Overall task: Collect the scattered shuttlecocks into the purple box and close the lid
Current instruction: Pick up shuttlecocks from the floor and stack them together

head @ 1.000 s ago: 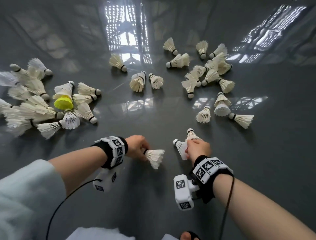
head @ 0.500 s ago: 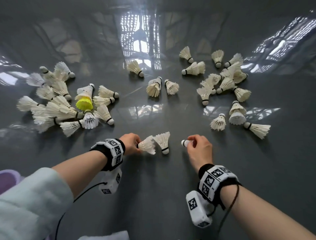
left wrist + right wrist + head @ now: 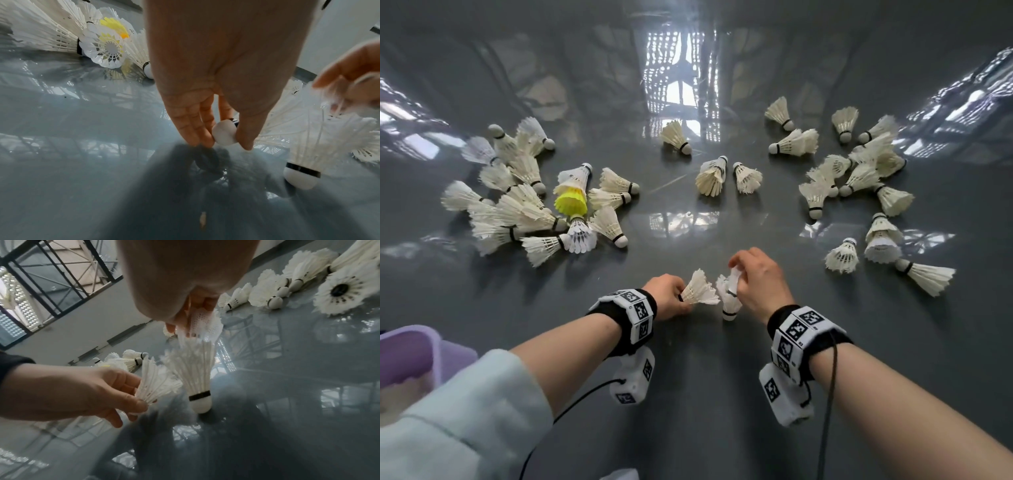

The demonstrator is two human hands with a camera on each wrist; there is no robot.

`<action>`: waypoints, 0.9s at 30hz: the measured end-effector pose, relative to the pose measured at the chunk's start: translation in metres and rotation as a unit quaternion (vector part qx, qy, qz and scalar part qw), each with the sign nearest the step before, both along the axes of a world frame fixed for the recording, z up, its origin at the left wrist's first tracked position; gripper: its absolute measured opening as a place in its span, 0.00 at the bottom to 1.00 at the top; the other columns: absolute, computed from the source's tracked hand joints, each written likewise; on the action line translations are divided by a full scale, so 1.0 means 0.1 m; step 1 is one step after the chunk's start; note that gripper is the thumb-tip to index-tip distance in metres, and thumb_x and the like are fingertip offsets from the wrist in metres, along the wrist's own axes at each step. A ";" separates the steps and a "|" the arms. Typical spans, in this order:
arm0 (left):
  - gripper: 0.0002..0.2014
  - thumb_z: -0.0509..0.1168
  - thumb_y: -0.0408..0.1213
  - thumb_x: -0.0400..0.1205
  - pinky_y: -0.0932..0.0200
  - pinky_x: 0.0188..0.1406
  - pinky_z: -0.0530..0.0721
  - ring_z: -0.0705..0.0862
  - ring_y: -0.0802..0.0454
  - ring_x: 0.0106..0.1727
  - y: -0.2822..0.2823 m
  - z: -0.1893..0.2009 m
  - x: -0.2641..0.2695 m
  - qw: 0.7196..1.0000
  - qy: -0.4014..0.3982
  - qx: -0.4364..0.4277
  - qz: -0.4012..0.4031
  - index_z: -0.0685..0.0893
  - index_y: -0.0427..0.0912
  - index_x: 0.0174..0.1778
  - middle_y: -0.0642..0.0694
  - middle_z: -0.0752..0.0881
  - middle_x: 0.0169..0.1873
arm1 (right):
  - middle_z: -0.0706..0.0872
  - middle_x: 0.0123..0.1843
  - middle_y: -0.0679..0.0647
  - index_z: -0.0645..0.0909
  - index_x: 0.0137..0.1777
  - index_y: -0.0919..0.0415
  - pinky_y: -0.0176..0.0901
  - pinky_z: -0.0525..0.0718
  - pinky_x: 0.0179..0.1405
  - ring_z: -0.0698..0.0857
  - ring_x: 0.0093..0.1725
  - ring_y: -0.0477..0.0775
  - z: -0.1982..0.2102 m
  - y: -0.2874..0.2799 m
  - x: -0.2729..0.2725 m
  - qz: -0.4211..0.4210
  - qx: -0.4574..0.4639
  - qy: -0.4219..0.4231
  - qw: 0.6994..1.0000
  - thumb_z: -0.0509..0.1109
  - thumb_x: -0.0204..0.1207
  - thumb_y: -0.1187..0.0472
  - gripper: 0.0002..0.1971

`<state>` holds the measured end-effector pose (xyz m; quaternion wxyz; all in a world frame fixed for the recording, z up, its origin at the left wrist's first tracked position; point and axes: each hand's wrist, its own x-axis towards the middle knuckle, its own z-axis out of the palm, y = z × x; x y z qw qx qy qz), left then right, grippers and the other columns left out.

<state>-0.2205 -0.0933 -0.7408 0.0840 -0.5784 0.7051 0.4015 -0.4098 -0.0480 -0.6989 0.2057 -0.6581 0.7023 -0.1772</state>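
**Both hands occupied with shuttlecocks; box at near left**

The left hand (image 3: 666,297) pinches one white shuttlecock (image 3: 698,289) by its cork, feathers pointing right. The right hand (image 3: 758,282) grips the feather end of stacked shuttlecocks (image 3: 729,296), cork down, touching the grey table (image 3: 688,411). Loose shuttlecocks lie in a left cluster (image 3: 527,205), which includes a yellow shuttlecock (image 3: 570,202), and a right cluster (image 3: 859,171). The purple box (image 3: 400,356) sits at the near left edge.
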 end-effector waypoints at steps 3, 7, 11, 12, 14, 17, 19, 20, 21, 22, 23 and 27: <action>0.14 0.74 0.45 0.74 0.61 0.46 0.80 0.82 0.53 0.44 0.04 -0.02 0.01 1.000 -0.003 0.002 0.001 0.86 0.46 0.53 0.52 0.84 0.42 | 0.83 0.55 0.57 0.83 0.57 0.59 0.44 0.75 0.60 0.82 0.58 0.58 -0.07 0.15 -0.06 -0.017 0.089 -0.015 0.996 0.61 0.78 0.65 0.12; 0.14 0.75 0.44 0.74 0.63 0.41 0.76 0.81 0.53 0.43 0.08 -0.05 0.00 1.000 -0.004 0.009 -0.004 0.85 0.46 0.53 0.52 0.83 0.41 | 0.85 0.57 0.50 0.80 0.62 0.52 0.47 0.78 0.61 0.82 0.60 0.53 -0.13 0.40 -0.06 0.042 0.194 0.022 0.980 0.66 0.77 0.48 0.16; 0.14 0.74 0.45 0.74 0.62 0.44 0.78 0.83 0.51 0.46 0.09 -0.04 0.00 1.000 -0.012 0.009 -0.010 0.85 0.45 0.53 0.52 0.84 0.42 | 0.87 0.49 0.52 0.81 0.56 0.52 0.43 0.80 0.52 0.85 0.52 0.55 -0.22 0.45 -0.03 -0.026 0.147 -0.044 0.988 0.70 0.72 0.56 0.12; 0.13 0.74 0.45 0.74 0.61 0.45 0.79 0.84 0.50 0.48 0.09 -0.04 0.01 1.000 -0.017 0.006 -0.013 0.84 0.45 0.52 0.51 0.83 0.42 | 0.87 0.47 0.52 0.82 0.54 0.53 0.43 0.81 0.51 0.85 0.48 0.54 -0.22 0.42 -0.02 -0.061 0.109 -0.075 0.989 0.71 0.73 0.58 0.10; 0.11 0.74 0.45 0.74 0.62 0.43 0.77 0.83 0.49 0.48 0.11 -0.03 0.03 1.000 -0.021 0.000 -0.015 0.82 0.46 0.48 0.51 0.82 0.42 | 0.86 0.45 0.51 0.81 0.53 0.55 0.44 0.82 0.51 0.84 0.44 0.52 -0.18 0.35 -0.02 -0.131 0.033 -0.109 0.985 0.70 0.74 0.61 0.08; 0.12 0.74 0.44 0.74 0.63 0.41 0.75 0.80 0.52 0.44 0.12 -0.03 0.05 1.000 -0.014 -0.002 -0.008 0.83 0.46 0.49 0.52 0.83 0.42 | 0.85 0.49 0.51 0.80 0.54 0.56 0.42 0.79 0.49 0.83 0.46 0.54 -0.12 0.27 -0.04 -0.196 -0.035 -0.098 0.975 0.70 0.75 0.63 0.09; 0.13 0.74 0.44 0.74 0.63 0.42 0.77 0.81 0.51 0.45 0.13 -0.01 0.05 1.000 -0.002 -0.001 -0.003 0.84 0.45 0.50 0.51 0.84 0.43 | 0.84 0.49 0.50 0.79 0.55 0.57 0.40 0.76 0.47 0.83 0.45 0.53 -0.10 0.24 -0.04 -0.195 -0.045 -0.096 0.975 0.70 0.75 0.64 0.09; 0.13 0.74 0.43 0.74 0.62 0.43 0.78 0.83 0.51 0.46 0.13 0.00 0.05 1.000 0.008 0.000 -0.007 0.84 0.44 0.52 0.49 0.85 0.44 | 0.83 0.48 0.49 0.80 0.54 0.57 0.38 0.75 0.46 0.82 0.44 0.52 -0.09 0.24 -0.03 -0.184 -0.041 -0.099 0.977 0.70 0.75 0.64 0.09; 0.14 0.73 0.42 0.75 0.63 0.44 0.78 0.83 0.50 0.47 0.13 0.03 0.03 1.000 0.021 -0.001 -0.012 0.84 0.43 0.54 0.49 0.86 0.45 | 0.83 0.47 0.49 0.80 0.54 0.57 0.38 0.75 0.46 0.81 0.43 0.50 -0.08 0.24 -0.02 -0.165 -0.036 -0.102 0.980 0.71 0.75 0.64 0.09; 0.14 0.73 0.41 0.75 0.63 0.44 0.78 0.83 0.50 0.47 0.13 0.06 0.02 0.999 0.036 -0.005 -0.015 0.84 0.43 0.54 0.49 0.85 0.45 | 0.84 0.46 0.49 0.80 0.54 0.57 0.37 0.75 0.46 0.81 0.42 0.49 -0.08 0.25 0.01 -0.142 -0.030 -0.107 0.984 0.71 0.74 0.64 0.09; 0.13 0.73 0.40 0.75 0.64 0.44 0.77 0.82 0.52 0.46 0.13 0.10 0.00 0.998 0.053 -0.007 -0.014 0.84 0.43 0.54 0.50 0.84 0.43 | 0.85 0.46 0.50 0.81 0.53 0.58 0.36 0.76 0.46 0.81 0.42 0.48 -0.06 0.27 0.04 -0.119 -0.025 -0.114 0.986 0.71 0.74 0.64 0.09; 0.15 0.72 0.38 0.74 0.64 0.46 0.79 0.82 0.53 0.44 0.13 0.22 -0.06 0.993 0.112 -0.003 -0.038 0.83 0.48 0.56 0.53 0.83 0.42 | 0.86 0.47 0.49 0.81 0.55 0.58 0.30 0.76 0.48 0.83 0.44 0.48 0.10 0.28 0.11 -0.062 -0.008 -0.144 0.988 0.71 0.74 0.67 0.11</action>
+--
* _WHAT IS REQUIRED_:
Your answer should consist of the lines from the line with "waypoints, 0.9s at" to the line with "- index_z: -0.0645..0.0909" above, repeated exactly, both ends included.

* _EXERCISE OUTPUT_:
`<action>`: waypoints, 0.9s at 30hz: the measured end-effector pose, relative to the pose measured at the chunk's start: translation in metres and rotation as a unit quaternion (vector part qx, qy, qz and scalar part qw), each with the sign nearest the step before, both along the axes of a world frame fixed for the recording, z up, its origin at the left wrist's first tracked position; gripper: its absolute measured opening as a place in its span, 0.00 at the bottom to 1.00 at the top; the other columns: absolute, computed from the source's tracked hand joints, each written likewise; on the action line translations are divided by a full scale, so 1.0 means 0.1 m; step 1 is one step after the chunk's start; note that gripper is the thumb-tip to index-tip distance in metres, and thumb_x and the like are fingertip offsets from the wrist in metres, along the wrist's own axes at each step. A ";" separates the steps and a "|" the arms. Typical spans, in this order:
arm0 (left):
  - gripper: 0.0002..0.2014
  - thumb_z: -0.0509..0.1168
  - thumb_y: -0.0408..0.1213
  - thumb_x: -0.0400..0.1205
  - pinky_y: -0.0932..0.0200
  - pinky_x: 0.0188..0.1406
  - pinky_z: -0.0530..0.0721
  - ring_z: -0.0705..0.0862
  - ring_y: -0.0802..0.0454
  - ring_x: 0.0106..0.1727
  - y: -0.2822..0.2823 m
  - z: -0.1893..0.2009 m
  - x: -0.2641..0.2695 m
  - qw: 0.7196..1.0000
  - qy: -0.4014..0.3982
  - qx: -0.4364..0.4277
  - qz: -0.4012..0.4031
  - index_z: -0.0685..0.0893
  - index_y: -0.0427..0.0912
  - index_x: 0.0174..0.1778
  - middle_y: -0.0642..0.0694
  - middle_z: -0.0752..0.0881
  - middle_x: 0.0169..0.1873
arm1 (right):
  - middle_z: -0.0706..0.0872
  - middle_x: 0.0123..0.1843
  - middle_y: -0.0679..0.0647
  - index_z: -0.0645..0.0909

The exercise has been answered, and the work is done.